1  First look

By the end of this chapter, you’ll know that:
  • In their usage tabular foundation models are not scary at all.
  • Underneath it’s a different beast altogether.

Before we go into all the complex stuff like architecture, in-context learning, and pretraining, let’s see how the use of a tabular foundation model differs from traditional machine learning.

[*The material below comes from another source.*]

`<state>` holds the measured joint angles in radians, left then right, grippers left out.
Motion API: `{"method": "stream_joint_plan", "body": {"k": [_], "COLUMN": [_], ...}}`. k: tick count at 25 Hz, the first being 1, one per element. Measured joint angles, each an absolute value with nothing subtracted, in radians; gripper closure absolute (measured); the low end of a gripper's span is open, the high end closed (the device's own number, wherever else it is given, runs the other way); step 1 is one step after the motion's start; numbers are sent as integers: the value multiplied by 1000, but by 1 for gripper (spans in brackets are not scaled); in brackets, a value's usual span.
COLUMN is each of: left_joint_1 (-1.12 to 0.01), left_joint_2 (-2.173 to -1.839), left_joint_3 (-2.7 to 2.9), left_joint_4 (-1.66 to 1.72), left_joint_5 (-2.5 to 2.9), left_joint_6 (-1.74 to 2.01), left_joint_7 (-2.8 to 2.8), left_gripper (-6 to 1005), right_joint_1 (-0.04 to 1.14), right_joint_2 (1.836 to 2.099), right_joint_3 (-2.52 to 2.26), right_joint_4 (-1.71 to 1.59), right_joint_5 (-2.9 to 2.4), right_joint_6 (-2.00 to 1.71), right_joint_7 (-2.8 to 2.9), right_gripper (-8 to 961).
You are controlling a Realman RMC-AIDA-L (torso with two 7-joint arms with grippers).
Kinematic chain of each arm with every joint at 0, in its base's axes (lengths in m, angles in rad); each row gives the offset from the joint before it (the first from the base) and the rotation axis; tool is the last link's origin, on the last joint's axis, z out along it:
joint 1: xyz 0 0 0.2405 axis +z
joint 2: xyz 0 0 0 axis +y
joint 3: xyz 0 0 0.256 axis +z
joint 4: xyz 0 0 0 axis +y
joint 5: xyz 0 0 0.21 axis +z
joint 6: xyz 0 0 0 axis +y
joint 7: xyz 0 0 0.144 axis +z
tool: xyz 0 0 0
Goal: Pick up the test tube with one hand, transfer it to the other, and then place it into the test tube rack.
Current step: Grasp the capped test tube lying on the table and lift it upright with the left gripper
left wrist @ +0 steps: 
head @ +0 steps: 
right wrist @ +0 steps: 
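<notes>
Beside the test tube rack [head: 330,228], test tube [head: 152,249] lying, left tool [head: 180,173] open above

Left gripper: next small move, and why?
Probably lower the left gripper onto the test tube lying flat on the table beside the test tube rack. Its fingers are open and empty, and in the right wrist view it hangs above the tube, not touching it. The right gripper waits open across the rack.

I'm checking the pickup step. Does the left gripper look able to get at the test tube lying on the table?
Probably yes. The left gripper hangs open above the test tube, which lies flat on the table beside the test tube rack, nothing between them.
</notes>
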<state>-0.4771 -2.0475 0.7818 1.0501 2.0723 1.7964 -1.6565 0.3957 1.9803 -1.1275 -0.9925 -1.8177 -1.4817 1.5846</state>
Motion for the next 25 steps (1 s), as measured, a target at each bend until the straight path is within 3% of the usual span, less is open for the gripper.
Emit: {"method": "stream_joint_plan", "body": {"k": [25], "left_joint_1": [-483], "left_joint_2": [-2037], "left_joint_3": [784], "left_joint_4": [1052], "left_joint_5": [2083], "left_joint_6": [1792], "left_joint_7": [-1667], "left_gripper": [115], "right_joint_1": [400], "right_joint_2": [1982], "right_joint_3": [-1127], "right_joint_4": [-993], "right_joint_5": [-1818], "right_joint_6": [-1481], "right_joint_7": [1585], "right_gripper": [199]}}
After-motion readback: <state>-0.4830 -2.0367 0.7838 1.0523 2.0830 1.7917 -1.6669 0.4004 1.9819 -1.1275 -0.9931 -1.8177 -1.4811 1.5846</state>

Looks like traditional machine learning

Let’s start simple. The following code snippet shows a classic case of classification, more particularly, we want to classify the penguin species based on their bodily measurements (Horst, Hill, and Gorman 2020; Gorman, Williams, and Fraser 2014). After splitting the data into training and test data, we use TabICL, a tabular foundation model, to classify the data:

import seaborn as sns
from sklearn.model_selection import train_test_split
from tabicl import TabICLClassifier

penguins = sns.load_dataset("penguins")
X = penguins.drop(columns="species")
y = penguins["species"]
X_train, X_test, y_train, y_test = train_test_split(X, y)

clf = TabICLClassifier()
clf.fit(X_train, y_train)
y_pred = clf.predict(X_test)

This looks like … business-as-usual!? While TabICL is one of these novel tabular foundation models, it seems to work the same as any other machine learning algorithm. We could swap out two lines and get a Random Forest instead:

  • Line 3: from sklearn.ensemble import RandomForestClassifier
  • Line 10: clf = RandomForestClassifier()

The reason why applying TabICL looks the same as applying the good old Random Forest is a design-choice by the developers. The developers of TabICL and those of other tabular foundation models build upon the scikit-learn API which standardizes machine learning calls with functions like .fit() and .predict(). But underneath, tabular foundation models work differently from traditional machine learning.

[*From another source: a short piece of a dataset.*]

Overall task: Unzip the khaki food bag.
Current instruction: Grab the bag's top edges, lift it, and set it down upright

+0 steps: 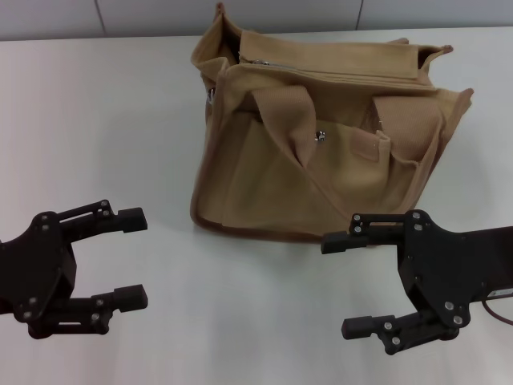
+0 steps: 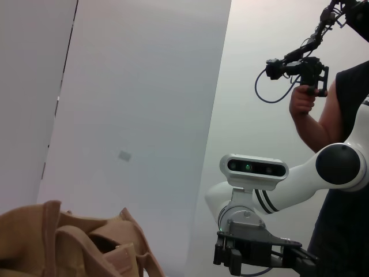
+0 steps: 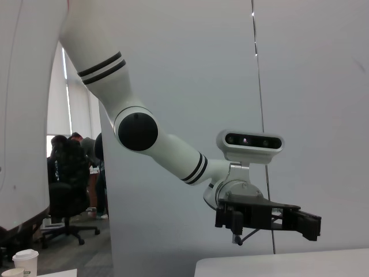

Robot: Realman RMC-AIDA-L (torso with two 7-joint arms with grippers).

Things don’t add up in the code above

The .fit doesn’t do much: For example, running the code, the “.predict” is suspiciously slow compared to the “.fit” call. For traditional machine learning, the .fit does the heavy lifting: It’s where xgboost grows hundreds or even thousands of trees, or a multi-layered feed-forward neural network adapts weights in thousands of batches of data. If .predict were a theater performance, then .fit would be all the rehearsals beforehand. But TabICL is just getting dressed, not rehearsing this particular piece. In other words: calling .fit for TabICL only loads the model weights, and pre-processes the data.

The model is pretrained: Wait, what weight is the model actually loading, if no specific training happens? While there happens no training on the particular dataset, the weights stem from a pretraining process, involving millions of synthetic datasets.

No task-specific training: These pretrained weights don’t change in our code example above. Neither in .fit, nor in .predict.

.predict does the heavy lifting: Making predictions is surprisingly slow, compared to the .fit call, because that’s where the main computations are done. The tabular foundation model performs in-context learning: Provided with both training and test data at inference time, the model may attend to training data points to make predictions.

No more hyperparameter tuning: You may have noticed that the code snippet above skips hyperparameter tuning. You may have attributed this to the author’s laziness. You would have been right, but with tabular foundation models, my laziness and reality have finally converged. Tabular foundation models don’t need hyperparameter-tuning.

Missing data imputation: The penguins dataset has 11 rows with missing values. TabICL bit it down without complaints. While this could be just a missing data imputation wrapper, it’s an inherent property that tabular foundation models can handle missing data reliably due to how they are pretrained. At least missing at random ones, missing not at random is always a different beast.

Many more gimmicks: Tabular foundation models also work with regression, where they predict the entire predictive distribution, meaning you get things like quantile regression and uncertainty quantification for free. You can use these models for time series forecasting as well. They extrapolate well, and are quite “capable” in many more ways we will explore in this book.

So, while tabular foundation models carry forward the .fit and .predict tradition, it’s a different paradigm.